Check each line below for "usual" and report how many have it, nothing else.
___ PROVIDED RECORDS ___
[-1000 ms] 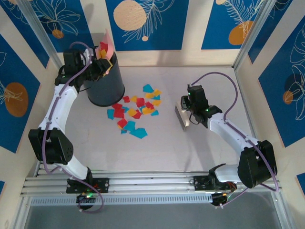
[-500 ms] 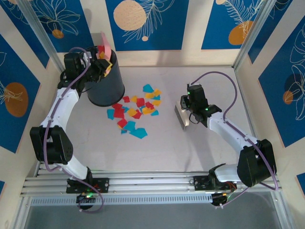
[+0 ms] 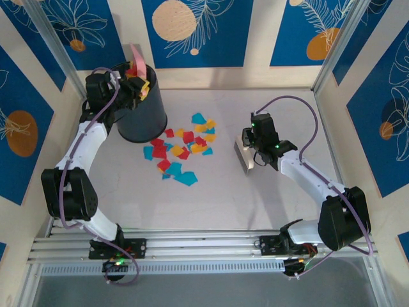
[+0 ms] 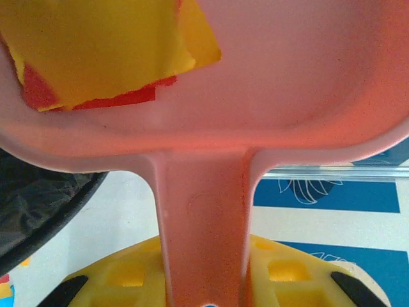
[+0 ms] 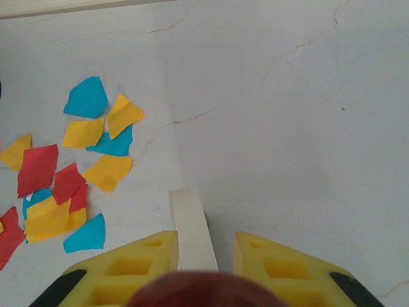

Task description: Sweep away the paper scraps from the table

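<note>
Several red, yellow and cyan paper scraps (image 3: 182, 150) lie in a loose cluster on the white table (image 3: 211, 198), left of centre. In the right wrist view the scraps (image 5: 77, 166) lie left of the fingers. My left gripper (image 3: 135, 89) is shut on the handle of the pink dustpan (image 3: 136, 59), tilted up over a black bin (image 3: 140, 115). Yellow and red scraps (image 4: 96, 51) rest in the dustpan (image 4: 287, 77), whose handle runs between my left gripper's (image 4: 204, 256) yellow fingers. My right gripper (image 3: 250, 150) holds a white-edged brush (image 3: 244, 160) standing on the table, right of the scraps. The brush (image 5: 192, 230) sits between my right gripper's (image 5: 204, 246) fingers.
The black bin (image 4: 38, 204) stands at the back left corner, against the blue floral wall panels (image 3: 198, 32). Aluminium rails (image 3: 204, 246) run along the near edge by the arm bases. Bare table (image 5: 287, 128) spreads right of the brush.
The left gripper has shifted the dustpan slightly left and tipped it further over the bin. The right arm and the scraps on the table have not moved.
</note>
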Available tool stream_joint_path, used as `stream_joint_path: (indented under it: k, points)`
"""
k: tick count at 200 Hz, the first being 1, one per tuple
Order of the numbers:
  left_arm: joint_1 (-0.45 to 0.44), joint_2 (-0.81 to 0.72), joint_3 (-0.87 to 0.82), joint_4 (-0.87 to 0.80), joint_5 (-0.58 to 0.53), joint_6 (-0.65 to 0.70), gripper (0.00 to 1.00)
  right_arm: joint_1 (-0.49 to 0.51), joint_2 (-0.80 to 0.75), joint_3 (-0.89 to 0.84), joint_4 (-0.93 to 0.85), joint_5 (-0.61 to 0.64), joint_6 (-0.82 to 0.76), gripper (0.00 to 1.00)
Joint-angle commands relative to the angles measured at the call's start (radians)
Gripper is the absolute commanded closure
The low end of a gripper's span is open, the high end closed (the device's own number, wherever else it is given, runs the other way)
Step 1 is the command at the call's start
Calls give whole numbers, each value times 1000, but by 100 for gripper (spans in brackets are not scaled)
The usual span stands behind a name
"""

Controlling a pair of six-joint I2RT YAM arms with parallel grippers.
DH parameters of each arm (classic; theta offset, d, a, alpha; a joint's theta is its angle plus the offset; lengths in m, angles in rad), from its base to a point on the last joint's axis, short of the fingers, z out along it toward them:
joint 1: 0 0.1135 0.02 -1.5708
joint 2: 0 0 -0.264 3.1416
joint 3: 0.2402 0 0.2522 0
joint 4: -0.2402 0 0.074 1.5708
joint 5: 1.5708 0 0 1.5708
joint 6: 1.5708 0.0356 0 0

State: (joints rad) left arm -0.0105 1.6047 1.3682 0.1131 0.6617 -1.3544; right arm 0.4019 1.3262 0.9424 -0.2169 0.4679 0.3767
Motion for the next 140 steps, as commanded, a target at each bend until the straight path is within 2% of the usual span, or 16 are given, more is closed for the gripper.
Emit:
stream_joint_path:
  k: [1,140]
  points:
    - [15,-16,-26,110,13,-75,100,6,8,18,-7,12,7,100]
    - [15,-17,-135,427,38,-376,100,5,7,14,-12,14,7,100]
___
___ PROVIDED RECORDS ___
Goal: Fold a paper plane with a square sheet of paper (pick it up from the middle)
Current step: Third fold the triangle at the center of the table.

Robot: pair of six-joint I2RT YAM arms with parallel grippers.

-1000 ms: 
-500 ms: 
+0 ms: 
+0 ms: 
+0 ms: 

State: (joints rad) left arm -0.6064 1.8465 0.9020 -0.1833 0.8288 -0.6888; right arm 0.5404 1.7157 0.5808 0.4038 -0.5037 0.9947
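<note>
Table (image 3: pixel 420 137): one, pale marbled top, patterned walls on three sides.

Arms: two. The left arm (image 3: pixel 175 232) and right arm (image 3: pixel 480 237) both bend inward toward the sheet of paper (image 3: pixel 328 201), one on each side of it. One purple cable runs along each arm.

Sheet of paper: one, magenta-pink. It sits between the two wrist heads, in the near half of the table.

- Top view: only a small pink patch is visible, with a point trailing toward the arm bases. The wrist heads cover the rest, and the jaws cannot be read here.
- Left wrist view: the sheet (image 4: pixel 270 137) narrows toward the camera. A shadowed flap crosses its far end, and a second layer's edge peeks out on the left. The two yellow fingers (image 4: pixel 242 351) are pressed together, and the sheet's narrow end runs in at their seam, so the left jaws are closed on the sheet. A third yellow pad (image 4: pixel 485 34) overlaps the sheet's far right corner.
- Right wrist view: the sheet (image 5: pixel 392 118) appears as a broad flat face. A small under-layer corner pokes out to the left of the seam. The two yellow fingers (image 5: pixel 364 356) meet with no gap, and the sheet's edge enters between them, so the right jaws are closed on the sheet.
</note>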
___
RESULT OF THE TASK → 2